**Directions for this task:** Search the listing below for the string "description", then copy every line it appears in.

+++ Dataset entries

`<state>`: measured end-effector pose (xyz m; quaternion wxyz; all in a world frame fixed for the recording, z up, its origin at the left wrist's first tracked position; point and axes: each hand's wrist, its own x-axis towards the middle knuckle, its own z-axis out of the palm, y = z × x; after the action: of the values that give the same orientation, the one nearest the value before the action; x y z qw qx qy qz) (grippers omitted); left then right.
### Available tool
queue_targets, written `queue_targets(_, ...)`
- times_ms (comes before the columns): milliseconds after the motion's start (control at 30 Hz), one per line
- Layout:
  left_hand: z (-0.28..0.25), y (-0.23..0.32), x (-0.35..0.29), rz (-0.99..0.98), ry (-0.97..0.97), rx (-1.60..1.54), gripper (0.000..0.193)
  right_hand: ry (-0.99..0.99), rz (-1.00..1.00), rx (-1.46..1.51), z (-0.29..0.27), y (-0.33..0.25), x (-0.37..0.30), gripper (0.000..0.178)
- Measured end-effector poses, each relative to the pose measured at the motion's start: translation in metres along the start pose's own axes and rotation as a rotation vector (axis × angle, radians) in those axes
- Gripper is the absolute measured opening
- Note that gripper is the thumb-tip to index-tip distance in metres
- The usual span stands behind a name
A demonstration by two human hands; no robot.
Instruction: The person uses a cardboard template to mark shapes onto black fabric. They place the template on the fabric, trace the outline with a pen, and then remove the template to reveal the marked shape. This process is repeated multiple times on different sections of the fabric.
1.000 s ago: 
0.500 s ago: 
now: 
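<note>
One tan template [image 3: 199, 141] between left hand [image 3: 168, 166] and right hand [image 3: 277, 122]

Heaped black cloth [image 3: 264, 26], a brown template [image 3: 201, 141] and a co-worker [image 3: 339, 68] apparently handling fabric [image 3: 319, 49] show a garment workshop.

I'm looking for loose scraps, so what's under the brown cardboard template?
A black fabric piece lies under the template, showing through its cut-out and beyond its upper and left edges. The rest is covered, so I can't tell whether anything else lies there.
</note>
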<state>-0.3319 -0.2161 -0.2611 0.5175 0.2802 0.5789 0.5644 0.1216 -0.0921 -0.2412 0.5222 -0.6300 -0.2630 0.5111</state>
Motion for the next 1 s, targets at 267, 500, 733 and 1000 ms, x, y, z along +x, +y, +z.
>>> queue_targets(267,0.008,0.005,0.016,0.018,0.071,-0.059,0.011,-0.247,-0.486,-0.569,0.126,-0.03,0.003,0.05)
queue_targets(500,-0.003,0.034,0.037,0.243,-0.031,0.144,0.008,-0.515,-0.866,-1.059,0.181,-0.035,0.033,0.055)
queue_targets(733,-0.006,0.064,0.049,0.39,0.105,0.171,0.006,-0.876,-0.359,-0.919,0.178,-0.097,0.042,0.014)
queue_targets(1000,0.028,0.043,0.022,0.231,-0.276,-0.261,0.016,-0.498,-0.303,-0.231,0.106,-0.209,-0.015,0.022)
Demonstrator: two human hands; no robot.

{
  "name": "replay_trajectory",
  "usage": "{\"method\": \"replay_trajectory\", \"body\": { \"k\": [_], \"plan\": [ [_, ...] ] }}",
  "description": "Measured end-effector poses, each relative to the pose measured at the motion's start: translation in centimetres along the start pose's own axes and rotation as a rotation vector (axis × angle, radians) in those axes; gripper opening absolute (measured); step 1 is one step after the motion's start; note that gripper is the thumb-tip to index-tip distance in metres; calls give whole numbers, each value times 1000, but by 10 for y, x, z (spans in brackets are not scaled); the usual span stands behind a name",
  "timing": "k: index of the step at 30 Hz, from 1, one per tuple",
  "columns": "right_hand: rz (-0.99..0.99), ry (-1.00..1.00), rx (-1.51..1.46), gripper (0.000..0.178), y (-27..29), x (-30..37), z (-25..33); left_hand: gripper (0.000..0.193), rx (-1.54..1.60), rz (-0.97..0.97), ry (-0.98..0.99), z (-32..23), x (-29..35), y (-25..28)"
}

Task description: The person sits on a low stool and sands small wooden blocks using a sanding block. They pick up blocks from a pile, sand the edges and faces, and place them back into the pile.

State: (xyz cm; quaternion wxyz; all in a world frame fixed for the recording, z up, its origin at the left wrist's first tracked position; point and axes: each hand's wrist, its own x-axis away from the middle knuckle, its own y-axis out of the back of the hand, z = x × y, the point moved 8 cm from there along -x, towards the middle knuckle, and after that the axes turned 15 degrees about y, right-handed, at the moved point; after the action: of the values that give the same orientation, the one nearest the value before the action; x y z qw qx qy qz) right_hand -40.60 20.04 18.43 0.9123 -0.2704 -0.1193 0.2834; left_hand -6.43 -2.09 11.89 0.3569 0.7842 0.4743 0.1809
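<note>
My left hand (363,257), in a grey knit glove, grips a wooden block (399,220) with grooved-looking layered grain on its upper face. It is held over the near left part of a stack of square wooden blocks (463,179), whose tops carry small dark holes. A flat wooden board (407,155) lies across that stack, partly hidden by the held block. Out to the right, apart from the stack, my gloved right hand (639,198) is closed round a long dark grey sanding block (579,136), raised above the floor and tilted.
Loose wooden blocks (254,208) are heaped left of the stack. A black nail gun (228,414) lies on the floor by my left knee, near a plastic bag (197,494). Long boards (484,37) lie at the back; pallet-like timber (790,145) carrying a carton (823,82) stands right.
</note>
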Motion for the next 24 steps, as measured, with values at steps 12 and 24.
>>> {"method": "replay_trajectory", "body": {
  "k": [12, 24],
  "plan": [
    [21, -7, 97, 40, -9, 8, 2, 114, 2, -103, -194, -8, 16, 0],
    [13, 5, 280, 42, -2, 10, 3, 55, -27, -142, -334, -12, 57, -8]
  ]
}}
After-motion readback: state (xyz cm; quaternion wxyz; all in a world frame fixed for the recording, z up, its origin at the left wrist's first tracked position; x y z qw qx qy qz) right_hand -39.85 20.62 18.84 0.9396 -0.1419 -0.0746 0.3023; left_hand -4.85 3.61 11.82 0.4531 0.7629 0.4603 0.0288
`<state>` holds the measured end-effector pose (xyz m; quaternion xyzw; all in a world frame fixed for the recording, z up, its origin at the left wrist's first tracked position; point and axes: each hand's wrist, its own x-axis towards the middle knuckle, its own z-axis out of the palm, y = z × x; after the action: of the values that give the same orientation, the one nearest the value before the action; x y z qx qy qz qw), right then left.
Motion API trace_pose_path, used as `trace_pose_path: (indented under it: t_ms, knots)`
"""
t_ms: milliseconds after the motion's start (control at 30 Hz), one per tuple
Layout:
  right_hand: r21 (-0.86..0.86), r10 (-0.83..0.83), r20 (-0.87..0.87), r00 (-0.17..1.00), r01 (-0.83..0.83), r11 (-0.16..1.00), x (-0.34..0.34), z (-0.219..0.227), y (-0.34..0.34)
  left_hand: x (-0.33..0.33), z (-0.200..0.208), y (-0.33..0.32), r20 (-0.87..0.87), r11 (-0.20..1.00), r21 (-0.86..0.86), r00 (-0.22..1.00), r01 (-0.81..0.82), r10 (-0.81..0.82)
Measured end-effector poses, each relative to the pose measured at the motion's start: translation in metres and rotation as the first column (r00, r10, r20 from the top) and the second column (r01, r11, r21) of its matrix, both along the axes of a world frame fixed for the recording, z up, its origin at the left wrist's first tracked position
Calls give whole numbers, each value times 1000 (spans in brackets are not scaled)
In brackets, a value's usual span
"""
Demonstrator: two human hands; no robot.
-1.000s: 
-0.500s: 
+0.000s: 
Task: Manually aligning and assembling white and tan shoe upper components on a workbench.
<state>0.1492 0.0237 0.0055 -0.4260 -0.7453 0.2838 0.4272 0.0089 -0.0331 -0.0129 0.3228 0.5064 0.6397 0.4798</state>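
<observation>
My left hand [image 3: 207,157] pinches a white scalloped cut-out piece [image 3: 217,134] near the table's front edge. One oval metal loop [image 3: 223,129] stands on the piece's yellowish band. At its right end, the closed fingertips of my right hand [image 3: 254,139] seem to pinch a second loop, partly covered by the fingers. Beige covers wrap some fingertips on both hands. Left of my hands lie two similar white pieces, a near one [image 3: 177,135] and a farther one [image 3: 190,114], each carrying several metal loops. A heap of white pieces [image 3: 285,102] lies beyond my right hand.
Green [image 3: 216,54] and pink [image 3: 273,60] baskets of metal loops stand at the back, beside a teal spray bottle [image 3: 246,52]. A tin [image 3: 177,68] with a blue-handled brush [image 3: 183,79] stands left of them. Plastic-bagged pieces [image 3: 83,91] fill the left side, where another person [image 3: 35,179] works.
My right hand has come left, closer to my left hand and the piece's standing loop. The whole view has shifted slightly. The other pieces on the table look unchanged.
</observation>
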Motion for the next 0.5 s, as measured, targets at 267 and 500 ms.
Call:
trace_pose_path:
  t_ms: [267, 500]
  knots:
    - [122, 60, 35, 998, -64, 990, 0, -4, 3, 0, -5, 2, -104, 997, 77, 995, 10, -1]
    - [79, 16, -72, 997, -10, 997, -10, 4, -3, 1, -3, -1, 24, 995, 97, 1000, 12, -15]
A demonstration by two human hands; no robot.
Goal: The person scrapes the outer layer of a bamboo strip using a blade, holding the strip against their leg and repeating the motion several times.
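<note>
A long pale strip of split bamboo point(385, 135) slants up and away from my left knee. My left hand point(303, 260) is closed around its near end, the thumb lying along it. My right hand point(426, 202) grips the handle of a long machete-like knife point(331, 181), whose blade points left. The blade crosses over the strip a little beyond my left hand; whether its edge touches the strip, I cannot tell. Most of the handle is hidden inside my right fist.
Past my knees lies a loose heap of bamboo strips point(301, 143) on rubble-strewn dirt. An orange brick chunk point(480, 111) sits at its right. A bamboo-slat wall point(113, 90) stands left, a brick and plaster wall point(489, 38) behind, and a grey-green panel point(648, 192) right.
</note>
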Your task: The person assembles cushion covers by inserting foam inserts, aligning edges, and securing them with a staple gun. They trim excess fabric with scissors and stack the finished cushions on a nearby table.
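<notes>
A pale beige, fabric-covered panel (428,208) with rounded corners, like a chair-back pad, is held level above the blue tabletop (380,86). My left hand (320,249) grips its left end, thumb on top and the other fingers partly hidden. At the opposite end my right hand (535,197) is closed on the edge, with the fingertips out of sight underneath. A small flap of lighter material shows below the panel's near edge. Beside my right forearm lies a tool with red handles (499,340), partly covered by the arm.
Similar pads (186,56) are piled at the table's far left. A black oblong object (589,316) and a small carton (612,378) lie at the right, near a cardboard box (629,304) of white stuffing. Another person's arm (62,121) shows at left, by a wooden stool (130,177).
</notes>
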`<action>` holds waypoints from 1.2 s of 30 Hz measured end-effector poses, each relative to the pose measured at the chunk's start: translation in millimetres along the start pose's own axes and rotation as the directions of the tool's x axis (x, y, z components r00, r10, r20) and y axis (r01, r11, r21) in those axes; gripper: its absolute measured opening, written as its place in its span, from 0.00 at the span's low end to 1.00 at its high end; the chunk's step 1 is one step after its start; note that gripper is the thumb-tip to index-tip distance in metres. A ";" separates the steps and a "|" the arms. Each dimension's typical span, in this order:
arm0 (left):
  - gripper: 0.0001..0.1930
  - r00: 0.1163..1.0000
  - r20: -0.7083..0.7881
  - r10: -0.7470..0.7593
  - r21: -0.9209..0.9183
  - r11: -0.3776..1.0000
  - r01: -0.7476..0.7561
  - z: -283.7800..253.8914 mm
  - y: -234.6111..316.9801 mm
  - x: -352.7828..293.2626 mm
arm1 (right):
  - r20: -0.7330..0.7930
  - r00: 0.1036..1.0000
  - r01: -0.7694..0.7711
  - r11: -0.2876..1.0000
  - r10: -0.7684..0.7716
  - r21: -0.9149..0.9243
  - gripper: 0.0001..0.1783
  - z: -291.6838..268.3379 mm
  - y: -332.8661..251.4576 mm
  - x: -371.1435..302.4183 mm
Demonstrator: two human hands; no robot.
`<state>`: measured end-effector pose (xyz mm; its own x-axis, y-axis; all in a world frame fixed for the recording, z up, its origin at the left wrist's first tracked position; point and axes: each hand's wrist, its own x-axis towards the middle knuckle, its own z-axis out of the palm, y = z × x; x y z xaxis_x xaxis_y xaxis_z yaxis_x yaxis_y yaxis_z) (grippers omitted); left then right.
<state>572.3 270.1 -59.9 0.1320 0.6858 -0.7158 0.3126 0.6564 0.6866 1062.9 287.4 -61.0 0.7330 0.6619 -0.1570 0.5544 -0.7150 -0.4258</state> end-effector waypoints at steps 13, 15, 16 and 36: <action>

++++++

**The completed task:**
  "description": "Measured end-effector poses, each relative to the pose measured at the motion's start: translation in centimetres along the start pose's own axes and rotation as a rotation vector (axis × angle, radians) in those axes; gripper opening absolute (measured); step 1 is one step after the motion's start; note that gripper is the thumb-tip to index-tip distance in metres; calls give whole numbers, each value times 1000, but by 10 for y, x, z (spans in brackets are not scaled); the usual span stands behind a name",
Task description: The person sits on a low stool and sands small wooden blocks using a sanding block. They pick up blocks from a pile, sand the edges and faces, and place them back into the pile.

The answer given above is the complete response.